Formerly, the K-16 students’ study of literacy and language was largely faculty driven and occurred primarily in classrooms (and to a lesser extent as independent study in students’ homes, libraries, and museums). Today, newer technologies have created additional sites for teacher and student learning. Students have a far wider array of “spaces” in which they can participate as active learners. These include, for instance, online and hybrid courses offered by individuals, schools, educational consortia, universities and bookstores; Web sites, wikis, and blogs created by professionals in various fields as well as by enthusiasts and other students; and a growing array of games. We were amazed at the ability of our students to master geography as they played Where in the World is Carmen Sandiego? decades ago. Many of our students have had the experience of entering an alternative, persistent work where they assume alternative personalities, address new challenges, and receive new rewards. In many instances, students are engaged in these worlds with peers from many other countries. This is an area, Gee (1993) reminds us, that has great potential, but has not yet been sufficiently studied.

Frequency and duration of contacts between English educators and their students and in-service teachers and students can increase in both frequency and duration through the use of newer technologies. These new instructional sites offer English educators and their preservice students opportunities to engage with in-service teachers and students in a wider variety of community settings (urban, suburban and rural; high, middle, and low-income; racially homogenous and diverse) and courses (in writing, literature, and/or drama courses; and in disciplines other than English) than they could experience in real time and face to face.

These new technologies, however, offer new challenges. Many teacher educators do not have access to newer technologies, and, if provided access, will also require professional development opportunities that allow them not only the opportunity to learn functional aspects of the technology, but also opportunities to think critically about pedagogical concerns (with whom, when, where, how, why, and to what extent to use them), and about the intellectual, social, cultural, political, and economic impact of using them.
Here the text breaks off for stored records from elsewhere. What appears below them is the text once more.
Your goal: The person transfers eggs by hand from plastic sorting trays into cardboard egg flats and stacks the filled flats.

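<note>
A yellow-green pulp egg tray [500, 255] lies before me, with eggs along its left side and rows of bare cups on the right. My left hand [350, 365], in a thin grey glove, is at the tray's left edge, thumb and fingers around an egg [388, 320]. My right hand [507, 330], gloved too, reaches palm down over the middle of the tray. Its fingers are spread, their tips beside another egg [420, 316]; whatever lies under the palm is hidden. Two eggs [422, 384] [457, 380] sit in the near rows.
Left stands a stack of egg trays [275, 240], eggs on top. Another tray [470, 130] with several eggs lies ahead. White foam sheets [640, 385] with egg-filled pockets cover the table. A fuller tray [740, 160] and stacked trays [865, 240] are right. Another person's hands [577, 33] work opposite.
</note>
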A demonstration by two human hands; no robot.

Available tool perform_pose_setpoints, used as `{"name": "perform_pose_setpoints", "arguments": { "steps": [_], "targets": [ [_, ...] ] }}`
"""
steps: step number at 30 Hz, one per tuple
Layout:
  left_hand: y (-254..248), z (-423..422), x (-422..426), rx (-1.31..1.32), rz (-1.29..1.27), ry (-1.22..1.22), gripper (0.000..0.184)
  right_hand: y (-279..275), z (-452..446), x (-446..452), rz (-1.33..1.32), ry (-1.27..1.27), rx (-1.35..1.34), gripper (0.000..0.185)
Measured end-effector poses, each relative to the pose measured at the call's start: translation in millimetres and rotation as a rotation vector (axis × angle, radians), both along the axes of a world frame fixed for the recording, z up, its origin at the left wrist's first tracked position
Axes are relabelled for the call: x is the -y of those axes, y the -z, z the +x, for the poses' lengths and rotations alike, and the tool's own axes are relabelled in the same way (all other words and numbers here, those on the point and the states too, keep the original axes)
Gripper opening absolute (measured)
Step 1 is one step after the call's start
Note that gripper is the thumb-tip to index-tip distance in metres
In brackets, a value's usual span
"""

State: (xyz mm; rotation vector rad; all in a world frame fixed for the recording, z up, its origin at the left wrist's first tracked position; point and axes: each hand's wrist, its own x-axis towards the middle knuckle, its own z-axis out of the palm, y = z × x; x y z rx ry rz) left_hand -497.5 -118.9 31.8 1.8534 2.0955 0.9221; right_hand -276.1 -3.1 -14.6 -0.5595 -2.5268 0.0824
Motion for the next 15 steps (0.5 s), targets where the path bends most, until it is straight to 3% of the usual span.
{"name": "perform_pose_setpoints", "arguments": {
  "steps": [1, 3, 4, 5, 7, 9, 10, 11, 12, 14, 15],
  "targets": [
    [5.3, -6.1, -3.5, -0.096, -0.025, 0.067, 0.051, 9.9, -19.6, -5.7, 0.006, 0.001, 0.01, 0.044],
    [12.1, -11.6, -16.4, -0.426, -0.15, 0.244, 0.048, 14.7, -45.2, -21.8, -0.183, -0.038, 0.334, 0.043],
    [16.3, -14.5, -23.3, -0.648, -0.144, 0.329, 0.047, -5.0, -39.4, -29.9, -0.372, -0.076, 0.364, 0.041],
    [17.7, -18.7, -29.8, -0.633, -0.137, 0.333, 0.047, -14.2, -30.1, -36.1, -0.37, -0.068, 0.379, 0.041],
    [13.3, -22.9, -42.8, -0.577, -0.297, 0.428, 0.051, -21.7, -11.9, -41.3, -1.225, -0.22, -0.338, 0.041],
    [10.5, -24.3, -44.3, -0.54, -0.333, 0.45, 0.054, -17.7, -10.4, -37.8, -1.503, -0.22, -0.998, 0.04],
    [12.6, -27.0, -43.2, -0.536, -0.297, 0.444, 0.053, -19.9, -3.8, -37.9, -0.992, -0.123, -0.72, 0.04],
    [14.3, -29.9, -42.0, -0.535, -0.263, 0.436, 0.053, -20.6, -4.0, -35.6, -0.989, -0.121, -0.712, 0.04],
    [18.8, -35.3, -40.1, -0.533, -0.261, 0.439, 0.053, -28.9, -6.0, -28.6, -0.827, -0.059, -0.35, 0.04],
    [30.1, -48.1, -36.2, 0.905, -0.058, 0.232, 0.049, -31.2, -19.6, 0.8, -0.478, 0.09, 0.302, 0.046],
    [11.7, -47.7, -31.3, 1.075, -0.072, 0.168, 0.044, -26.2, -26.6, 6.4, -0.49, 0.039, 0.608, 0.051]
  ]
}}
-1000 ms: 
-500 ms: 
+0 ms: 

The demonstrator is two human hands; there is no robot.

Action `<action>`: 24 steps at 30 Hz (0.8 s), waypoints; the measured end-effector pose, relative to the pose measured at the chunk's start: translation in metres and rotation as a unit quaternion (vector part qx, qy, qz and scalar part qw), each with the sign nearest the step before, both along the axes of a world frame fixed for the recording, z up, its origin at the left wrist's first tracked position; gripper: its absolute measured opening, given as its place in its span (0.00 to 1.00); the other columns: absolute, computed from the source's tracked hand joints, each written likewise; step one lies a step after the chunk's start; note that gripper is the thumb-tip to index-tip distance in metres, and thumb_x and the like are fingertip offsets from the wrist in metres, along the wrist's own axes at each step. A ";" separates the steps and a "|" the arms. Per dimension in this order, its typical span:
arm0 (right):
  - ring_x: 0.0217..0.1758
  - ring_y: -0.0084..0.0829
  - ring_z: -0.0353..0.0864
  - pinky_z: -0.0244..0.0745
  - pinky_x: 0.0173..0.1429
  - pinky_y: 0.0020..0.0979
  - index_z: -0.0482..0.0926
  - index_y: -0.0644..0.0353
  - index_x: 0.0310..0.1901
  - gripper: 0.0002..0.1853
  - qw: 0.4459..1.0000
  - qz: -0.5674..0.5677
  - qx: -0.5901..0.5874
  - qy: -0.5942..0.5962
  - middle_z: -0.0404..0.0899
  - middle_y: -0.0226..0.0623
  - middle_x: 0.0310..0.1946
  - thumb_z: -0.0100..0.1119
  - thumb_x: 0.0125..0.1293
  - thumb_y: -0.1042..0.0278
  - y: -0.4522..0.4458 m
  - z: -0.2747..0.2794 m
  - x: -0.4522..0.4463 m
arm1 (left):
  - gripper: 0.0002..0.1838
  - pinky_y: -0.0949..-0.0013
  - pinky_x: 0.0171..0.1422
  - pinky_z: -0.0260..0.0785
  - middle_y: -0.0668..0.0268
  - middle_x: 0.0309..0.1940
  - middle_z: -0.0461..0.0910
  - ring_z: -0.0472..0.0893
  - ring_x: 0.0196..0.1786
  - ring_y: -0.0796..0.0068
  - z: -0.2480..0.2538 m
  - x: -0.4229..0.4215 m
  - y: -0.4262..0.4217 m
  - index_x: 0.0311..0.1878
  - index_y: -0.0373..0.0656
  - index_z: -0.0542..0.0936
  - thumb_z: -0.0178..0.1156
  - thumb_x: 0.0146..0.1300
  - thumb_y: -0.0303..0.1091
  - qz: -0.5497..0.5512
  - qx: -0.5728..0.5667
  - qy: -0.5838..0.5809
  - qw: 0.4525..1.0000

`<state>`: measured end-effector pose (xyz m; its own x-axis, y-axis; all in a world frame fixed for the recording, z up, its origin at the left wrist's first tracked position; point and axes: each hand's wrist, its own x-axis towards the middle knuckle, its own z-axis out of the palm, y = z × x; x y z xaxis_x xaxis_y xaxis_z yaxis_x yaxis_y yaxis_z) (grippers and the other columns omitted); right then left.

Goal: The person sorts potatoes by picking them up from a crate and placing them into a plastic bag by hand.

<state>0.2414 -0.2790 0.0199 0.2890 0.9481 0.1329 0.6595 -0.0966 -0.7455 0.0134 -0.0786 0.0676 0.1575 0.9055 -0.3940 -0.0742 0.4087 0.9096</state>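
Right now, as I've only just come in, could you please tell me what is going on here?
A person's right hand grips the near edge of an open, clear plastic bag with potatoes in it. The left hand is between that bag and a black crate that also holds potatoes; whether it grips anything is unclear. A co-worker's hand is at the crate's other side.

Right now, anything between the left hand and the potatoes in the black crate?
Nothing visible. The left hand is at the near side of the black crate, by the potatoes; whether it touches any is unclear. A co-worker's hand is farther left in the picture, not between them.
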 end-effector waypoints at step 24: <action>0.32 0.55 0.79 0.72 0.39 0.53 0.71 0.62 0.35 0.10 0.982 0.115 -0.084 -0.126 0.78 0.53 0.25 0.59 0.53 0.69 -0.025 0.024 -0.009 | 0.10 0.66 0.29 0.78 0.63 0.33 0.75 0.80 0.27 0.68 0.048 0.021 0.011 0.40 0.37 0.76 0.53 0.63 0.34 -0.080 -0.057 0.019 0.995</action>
These newer technologies will allow English educators to follow cohorts of new teachers during their induction years and to provide additional support at the point of need during this critical period of a teacher’s career. In addition to the widely adopted listservs for continued professional development, new videoconferencing interfaces may go far to address some of the many reservations that faculty have had regarding on-line courses and distance learning. With an opportunity for all students and the teacher to interact synchronously and to view simultaneously real-time audio and video of one another as well as a shared whiteboard on which they can all write and share software they all can use may mediate some of those concerns. Those who value the informal or co-curricular learning opportunities that students who can afford to become residents of college campuses enjoy will be challenged to imagine how to create new informal, co-curricular opportunities for students who study and learn primarily or exclusively in these new spaces.
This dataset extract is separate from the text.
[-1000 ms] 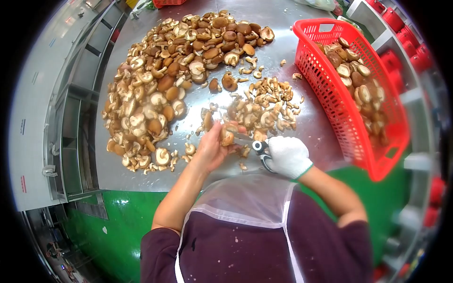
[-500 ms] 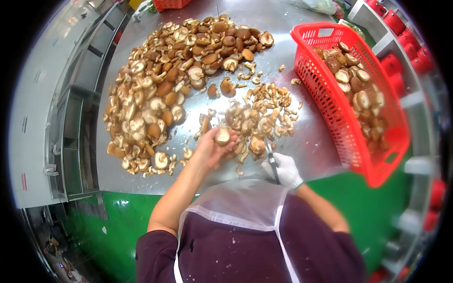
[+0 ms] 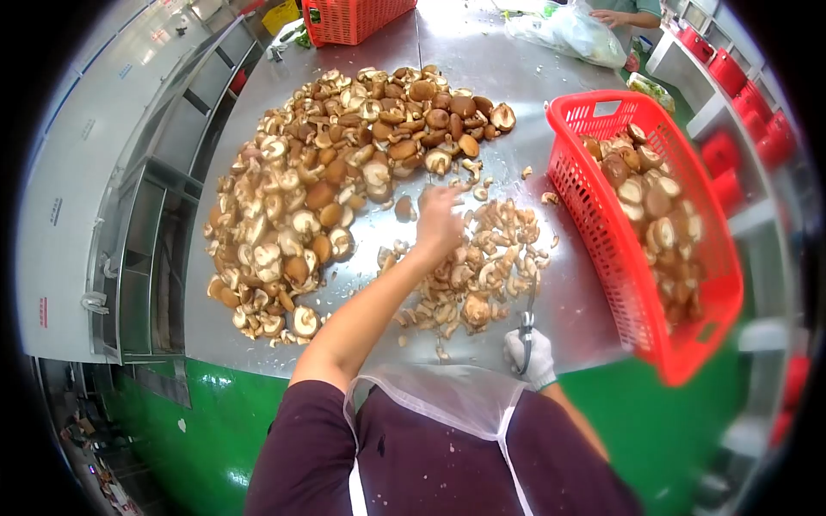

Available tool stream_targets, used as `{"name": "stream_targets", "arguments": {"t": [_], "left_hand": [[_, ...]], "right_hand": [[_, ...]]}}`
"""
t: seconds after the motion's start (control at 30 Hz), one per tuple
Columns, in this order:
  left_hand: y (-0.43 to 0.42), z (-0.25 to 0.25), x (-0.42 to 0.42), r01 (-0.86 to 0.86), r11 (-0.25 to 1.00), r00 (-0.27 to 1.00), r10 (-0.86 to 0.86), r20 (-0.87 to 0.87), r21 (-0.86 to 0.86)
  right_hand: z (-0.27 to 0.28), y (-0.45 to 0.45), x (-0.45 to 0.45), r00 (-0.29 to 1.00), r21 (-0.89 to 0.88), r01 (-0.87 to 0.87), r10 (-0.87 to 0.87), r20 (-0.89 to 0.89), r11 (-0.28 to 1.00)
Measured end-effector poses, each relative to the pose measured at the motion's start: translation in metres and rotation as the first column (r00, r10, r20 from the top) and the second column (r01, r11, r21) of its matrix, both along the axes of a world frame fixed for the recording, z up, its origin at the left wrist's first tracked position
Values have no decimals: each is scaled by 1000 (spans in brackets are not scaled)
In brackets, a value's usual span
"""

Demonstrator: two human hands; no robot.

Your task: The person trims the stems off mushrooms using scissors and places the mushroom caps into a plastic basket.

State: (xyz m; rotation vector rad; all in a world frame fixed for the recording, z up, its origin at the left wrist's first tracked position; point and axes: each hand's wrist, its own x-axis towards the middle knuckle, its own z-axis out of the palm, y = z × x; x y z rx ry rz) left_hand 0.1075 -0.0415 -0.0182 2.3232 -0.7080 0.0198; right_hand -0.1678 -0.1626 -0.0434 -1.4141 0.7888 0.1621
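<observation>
My bare left hand (image 3: pixel 440 219) reaches forward over the table, blurred by motion, beside a brown mushroom (image 3: pixel 404 208) and above the small stem pile (image 3: pixel 495 258); what its fingers hold, if anything, is hidden. My right hand (image 3: pixel 531 354), in a white glove, is closed around scissors (image 3: pixel 527 327) near the table's front edge, with the blades pointing forward. A large heap of brown-capped mushrooms (image 3: pixel 318 185) curves across the left and far middle of the table. At the right, a red perforated basket (image 3: pixel 602 228) holds trimmed mushrooms (image 3: pixel 658 211).
Another red basket (image 3: pixel 366 19) stands at the far edge, near a clear plastic bag (image 3: pixel 572 34). Beyond the bag shows another person's hand (image 3: pixel 609 17). Metal shelving (image 3: pixel 155 206) runs along the left, and red containers (image 3: pixel 723 155) sit on a rack at the right.
My left hand has moved forward, and the mushroom it held is no longer visible in it. My right hand stays low with the scissors. The view has shifted, showing more of the far end.
</observation>
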Motion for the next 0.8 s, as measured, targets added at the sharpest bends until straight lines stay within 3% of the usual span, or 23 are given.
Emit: {"name": "stream_targets", "arguments": {"t": [0.07,0.13,0.23,0.27,0.33,0.37,0.47,0.5,0.53,0.6,0.67,0.73,0.8], "left_hand": [[28,1,14,-206,960,972,224,-77,192],[51,-33,38,-249,937,966,223,128,244],[71,-55,57,-138,950,987,109,118,279],[74,-53,62,-65,948,998,56,39,313],[78,-51,60,-62,948,998,62,10,311],[79,-57,61,-97,947,991,64,115,306],[84,-55,51,-251,967,929,228,-292,-41],[88,-70,50,-309,933,847,183,-499,-183],[91,-57,37,-342,885,745,50,-665,-317],[93,-1,-7,-490,710,465,-277,-841,-505],[95,24,-33,-539,632,285,-484,-827,-556],[98,42,-55,-526,579,225,-611,-759,-623],[101,49,-69,-500,533,198,-697,-689,-683]], "right_hand": [[-13,2,-3,997,9,45,-45,61,999],[-12,2,-3,997,21,43,-44,64,999],[-14,2,-4,994,87,44,-53,99,995],[-15,1,-4,991,116,47,-61,117,992],[-14,1,-3,993,87,62,-70,93,994],[-12,2,-3,994,78,69,-75,79,995],[-1,5,2,998,-16,48,-48,27,999],[-10,4,0,999,-35,40,-39,17,999],[-8,5,1,984,-324,-67,116,135,944],[11,4,8,853,-811,-138,485,195,569],[58,19,28,856,-848,-180,504,114,498],[67,22,41,857,-903,-232,515,-15,361],[89,28,50,860,-916,-249,507,-59,316]]}}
As some courses move on-line or become hybrids of on-line and face-to-face teaching, educators are finding that students who enjoy ubiquitous computing also expect a ubiquitous faculty. As teachers increase the means and methods through which they make themselves available to their students, they will need to consider at what cost that availability comes:

  • Tutoring
  • Involves more parties (takes an entire village, parents, community members)
  • Web sites for the classroom
  • Expectations that change in on-line environments sponsored by faculty compared to their personal use
  • E-mail decline in civility, how affecting people out of this space; rudeness of talking on phone in public space; parentis en locus,
  • Classroom Web sites (expectations of teacher responses)

Focus 2: The Influence of Newer Technologies on Theories Informing Our Thinking About Text, Language, and Literacy

Theories to inform our thinking about text, language, literacy, as influenced by the latest technologies, is another important consideration. Areas related to this focus would include, for instance, semiotics, grammars of newer literacies, and languages being developed by newer technologies.

Implications for Teaching:

These theories inform our thinking about learning, teaching, and our ways of thinking about text, language and literacy in general.

Belief Statements:

  • Digital technologies change print-based concepts of text.
  • Digital technologies change print-based concepts of reader.
  • Digital technologies require new literacy strategies.

Annotation:

Digital texts both imitate and expand existing print forms. Some digital texts share common forms and common purposes: the online newspaper, for example, is similar in many ways to its print-based counterpart. At the same time, digital texts possess characteristics that are unique to the digital medium, challenging our ideas about what texts are and how they work. More specifically, digital texts may be hypertextual and multimodal, linking to a multitude of other texts; they are dynamic, changing content in real time. Also, they are indeterminate, with no definite beginning or end, and multimodal, incorporating visual, auditory, and other non-verbal elements. New digital genres, such as web pages, web logs, multi-user virtual environments like MOOs and MUDs, and collaborative writing platforms like wikis and threaded discussions are evolving and new digital grammars emerge with each new form.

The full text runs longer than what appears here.